▶ DIRECTIONS
If a line in the listing below contains the word "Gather", count it, then please give only the number of such lines.

▶ PROVIDED MATERIAL
== == ==

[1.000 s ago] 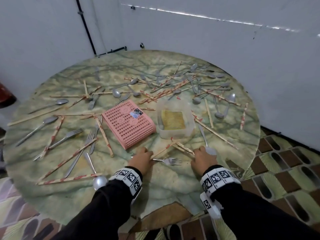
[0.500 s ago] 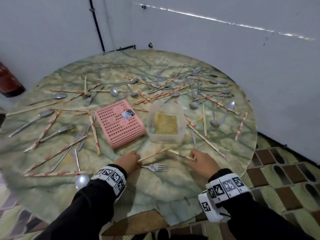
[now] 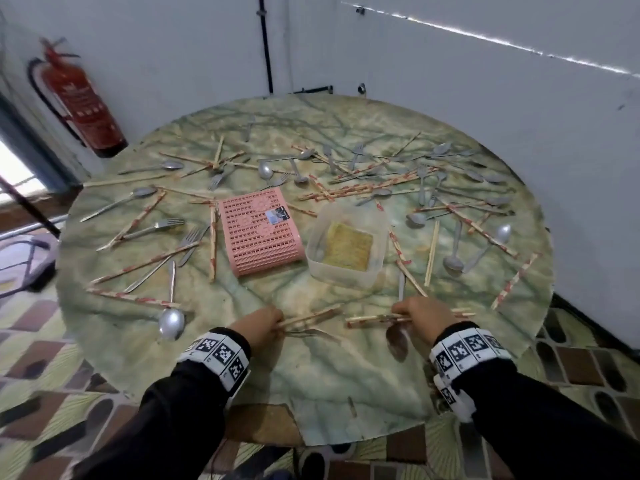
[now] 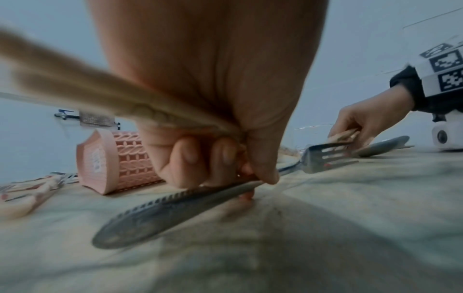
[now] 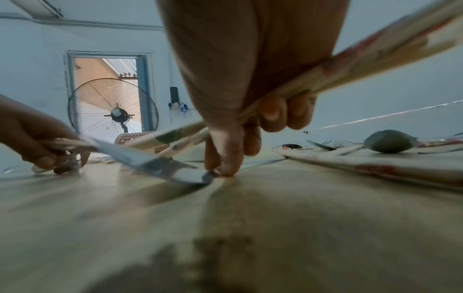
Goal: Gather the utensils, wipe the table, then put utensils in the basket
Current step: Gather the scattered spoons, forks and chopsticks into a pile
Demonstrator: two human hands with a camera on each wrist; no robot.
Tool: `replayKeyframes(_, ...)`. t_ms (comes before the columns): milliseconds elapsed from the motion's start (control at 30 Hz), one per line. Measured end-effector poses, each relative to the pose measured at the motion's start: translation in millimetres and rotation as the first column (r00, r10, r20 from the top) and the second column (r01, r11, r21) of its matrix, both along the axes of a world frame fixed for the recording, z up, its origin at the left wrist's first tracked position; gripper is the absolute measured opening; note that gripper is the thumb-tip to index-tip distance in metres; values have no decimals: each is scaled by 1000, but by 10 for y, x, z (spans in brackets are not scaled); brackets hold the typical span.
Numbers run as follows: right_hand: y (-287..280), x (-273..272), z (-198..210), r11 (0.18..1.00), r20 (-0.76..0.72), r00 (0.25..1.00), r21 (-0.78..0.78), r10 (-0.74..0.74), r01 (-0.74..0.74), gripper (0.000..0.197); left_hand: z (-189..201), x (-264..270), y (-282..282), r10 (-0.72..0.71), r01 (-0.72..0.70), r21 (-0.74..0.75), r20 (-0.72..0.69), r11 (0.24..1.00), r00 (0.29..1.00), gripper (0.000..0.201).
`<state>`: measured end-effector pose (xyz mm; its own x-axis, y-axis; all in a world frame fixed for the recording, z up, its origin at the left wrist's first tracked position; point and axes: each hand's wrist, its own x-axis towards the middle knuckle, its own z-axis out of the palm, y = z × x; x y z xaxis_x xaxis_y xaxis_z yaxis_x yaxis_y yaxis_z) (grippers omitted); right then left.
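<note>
Near the front edge of the round marble table [image 3: 311, 386], my left hand [image 3: 273, 322] grips a pair of red-patterned chopsticks [image 3: 311, 317]. Its curled fingers [image 4: 190, 158] also press on a fork [image 4: 175, 208] lying on the table. My right hand [image 3: 403, 311] grips a bundle of chopsticks [image 3: 374, 319]. Its fingertips [image 5: 225, 166] touch down at a spoon [image 3: 396, 341] whose bowl points towards me. A pink basket [image 3: 259, 230] lies upside down at mid-table. Beside it stands a clear tub [image 3: 377, 271] with a yellow cloth [image 3: 346, 244] inside.
Several more spoons, forks and chopsticks are scattered over the left, far and right parts of the table; one large spoon [image 3: 170, 323] lies to my left. A red fire extinguisher [image 3: 79, 98] stands at the far left wall. White walls close in behind and to the right.
Both hands have closed on chopsticks that lay loose on the table before. The right hand's bundle now lies crosswise, and the spoon has slid towards the front edge.
</note>
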<state>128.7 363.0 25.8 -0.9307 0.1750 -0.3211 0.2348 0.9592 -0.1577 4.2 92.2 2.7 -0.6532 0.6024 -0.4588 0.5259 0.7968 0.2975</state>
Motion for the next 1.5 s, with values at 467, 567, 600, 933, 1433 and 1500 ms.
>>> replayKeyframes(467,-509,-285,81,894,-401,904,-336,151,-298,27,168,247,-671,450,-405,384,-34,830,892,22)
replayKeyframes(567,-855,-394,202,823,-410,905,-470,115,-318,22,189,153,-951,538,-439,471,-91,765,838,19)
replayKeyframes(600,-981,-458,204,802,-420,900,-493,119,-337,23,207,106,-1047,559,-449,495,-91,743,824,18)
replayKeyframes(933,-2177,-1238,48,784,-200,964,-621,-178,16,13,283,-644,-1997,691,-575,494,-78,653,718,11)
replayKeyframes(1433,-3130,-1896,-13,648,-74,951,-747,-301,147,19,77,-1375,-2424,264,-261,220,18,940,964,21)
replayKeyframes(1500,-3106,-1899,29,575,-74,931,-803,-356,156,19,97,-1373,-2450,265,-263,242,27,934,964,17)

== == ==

▶ TASK RESPONSE
2